* Exercise
A verbatim copy of all the data is required; the pictures should not appear in it.

------------------------------------------------

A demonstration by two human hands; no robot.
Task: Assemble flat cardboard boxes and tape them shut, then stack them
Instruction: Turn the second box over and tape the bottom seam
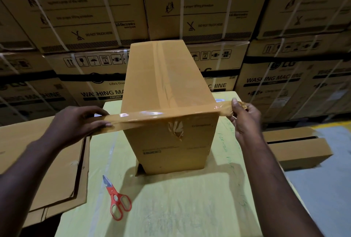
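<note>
While a tape strip [148, 116] spans the near top edge of the box [167, 84], the left hand [79, 120] pinches its left end between thumb and fingers, and the right hand [245, 117] pinches the crumpled right end. The box stands upright between both hands on the table [190, 208]. Scissors [116, 198] lie below the left hand. Flat cardboard [47, 160] sits under the left forearm.

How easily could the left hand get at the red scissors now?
Probably yes, once it lets go: the left hand pinches one end of the tape strip stretched across the cardboard box. The red scissors lie uncovered on the table nearer the person, nothing between.
</note>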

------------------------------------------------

* Task solution
A demonstration by two human hands; no robot.
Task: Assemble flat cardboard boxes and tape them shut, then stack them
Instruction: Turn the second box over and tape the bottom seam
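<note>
While a tape strip [148, 116] spans the near top edge of the box [167, 84], the left hand [79, 120] pinches its left end between thumb and fingers, and the right hand [245, 117] pinches the crumpled right end. The box stands upright between both hands on the table [190, 208]. Scissors [116, 198] lie below the left hand. Flat cardboard [47, 160] sits under the left forearm.

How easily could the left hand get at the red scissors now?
Probably yes, once it lets go: the left hand pinches one end of the tape strip stretched across the cardboard box. The red scissors lie uncovered on the table nearer the person, nothing between.
</note>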

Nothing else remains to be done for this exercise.